Cazal eventually acknowledged his good faith mistakes in the 1992 and 1998 dictionaries during his series Les premiers Bleus ("the first Bleus"), a project that consisted of biographical articles about the forgotten Pre-WWI French internationals, which were written by him and then published in the Chroniques bleues website from January 2023 until his death in October 2024. On one occasion, he stated that this series "gave me the opportunity, in addition to making my mea culpa, to establish the definitive, most reliable civil status possible for as many former international players as possible". In a 2019 interview, he also stated that "I personally know much more about all the international players before 1940 than what can be found on Wikipedia or other much poorer sites".

===Chroniques bleues===
His 1998 dictionary served as the basis for the creation of the Chroniques bleues website in August 2010 by Bruno Colombari, with whom Cazal exchanged over 4,000 email messages between February 2019 and his death in October 2024. During those five years, Cazal wrote a total of 140 articles for Chroniques bleues, including the aforementioned series Les premiers Bleus, the last of which being about André Poullain (1913). He published these biographies with a maximum rate of one article per week, so in order to reach 1980, he would have to write a total of 640 bios, the equivalent of 13 years.

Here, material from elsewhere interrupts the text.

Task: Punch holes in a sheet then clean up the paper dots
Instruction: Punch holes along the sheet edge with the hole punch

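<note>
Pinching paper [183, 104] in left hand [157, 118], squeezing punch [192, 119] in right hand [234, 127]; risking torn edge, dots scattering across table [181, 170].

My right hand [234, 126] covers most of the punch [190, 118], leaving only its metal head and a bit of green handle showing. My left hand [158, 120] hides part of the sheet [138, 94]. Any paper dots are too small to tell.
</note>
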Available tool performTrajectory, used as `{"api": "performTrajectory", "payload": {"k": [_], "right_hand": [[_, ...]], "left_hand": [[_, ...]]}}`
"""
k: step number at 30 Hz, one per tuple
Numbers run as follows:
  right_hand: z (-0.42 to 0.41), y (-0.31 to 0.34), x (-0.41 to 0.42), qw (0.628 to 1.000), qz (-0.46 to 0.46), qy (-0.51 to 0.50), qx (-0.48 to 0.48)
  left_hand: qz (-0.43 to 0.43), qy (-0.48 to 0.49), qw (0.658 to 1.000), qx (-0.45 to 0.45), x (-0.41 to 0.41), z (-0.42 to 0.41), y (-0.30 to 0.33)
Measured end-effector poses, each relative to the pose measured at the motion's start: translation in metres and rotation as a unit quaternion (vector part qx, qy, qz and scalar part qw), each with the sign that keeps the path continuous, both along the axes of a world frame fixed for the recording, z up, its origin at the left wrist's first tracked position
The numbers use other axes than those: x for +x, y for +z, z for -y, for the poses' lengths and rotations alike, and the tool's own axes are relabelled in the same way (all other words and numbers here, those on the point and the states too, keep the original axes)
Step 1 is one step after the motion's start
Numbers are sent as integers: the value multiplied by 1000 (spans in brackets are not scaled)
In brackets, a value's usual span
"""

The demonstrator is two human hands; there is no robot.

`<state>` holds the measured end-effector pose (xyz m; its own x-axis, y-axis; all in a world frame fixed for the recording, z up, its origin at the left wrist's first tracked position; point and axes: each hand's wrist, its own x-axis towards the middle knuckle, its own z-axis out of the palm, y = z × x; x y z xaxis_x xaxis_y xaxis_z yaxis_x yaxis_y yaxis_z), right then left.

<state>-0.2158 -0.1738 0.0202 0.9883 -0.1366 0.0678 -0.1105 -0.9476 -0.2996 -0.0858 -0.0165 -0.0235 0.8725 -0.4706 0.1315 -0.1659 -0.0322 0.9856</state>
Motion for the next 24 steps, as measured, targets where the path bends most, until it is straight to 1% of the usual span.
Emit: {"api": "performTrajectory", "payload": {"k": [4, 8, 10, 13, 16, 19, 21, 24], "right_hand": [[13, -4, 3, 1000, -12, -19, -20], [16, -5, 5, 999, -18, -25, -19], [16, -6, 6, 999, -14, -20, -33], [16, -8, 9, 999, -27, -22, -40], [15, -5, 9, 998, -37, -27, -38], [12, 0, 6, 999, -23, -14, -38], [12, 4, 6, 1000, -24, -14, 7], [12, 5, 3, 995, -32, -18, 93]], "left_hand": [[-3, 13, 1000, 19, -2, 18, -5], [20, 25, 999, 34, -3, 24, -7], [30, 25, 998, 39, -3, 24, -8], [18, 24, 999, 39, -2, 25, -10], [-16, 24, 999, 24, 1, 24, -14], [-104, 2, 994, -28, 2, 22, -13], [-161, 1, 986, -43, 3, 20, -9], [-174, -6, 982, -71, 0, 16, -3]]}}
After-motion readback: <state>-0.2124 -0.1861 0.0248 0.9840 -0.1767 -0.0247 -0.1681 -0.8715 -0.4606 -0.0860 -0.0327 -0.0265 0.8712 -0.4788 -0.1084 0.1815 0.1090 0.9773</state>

His work, together with that of Matthieu Delahais, Raphaël Perry, and Richard Coudrais, played a crucial role in giving Chroniques bleues a historical depth far beyond Colombari's initial project of 2010. For instance, in September 2020, he published an article about the youngest player in France's history, in which he proved that the holder of this record was not Jules Verbrugge, who had been widely believed to be such for years, but instead is Félix Vial.

===Writing career===
In the early 2020s, Cazal wrote three books about the French national team, Sélectionneurs des Bleus in 2020, L’épopée des Bleus à l’Euro ("The Epic of the Blues at the Euro") in 2021, and Une histoire tactique des Bleus ("A Tactical History of the Blues"), published in September 2022. He also worked with the Franco-Uruguayan historian Pierre Arrighi on two books about Jules Rimet and the 1924 Olympic Games in Paris, both published in Spanish.

==Death==
Cazal died in the Moselle commune of Château-Salins, on 7 October 2024, at the age of 75. Following his death, Colombari highlighted his kindness and self-sacrifice, as well as his "less visible work of advice, corrections, clarifications which irrigates a large part of the editorial content of the site and the database which feeds it".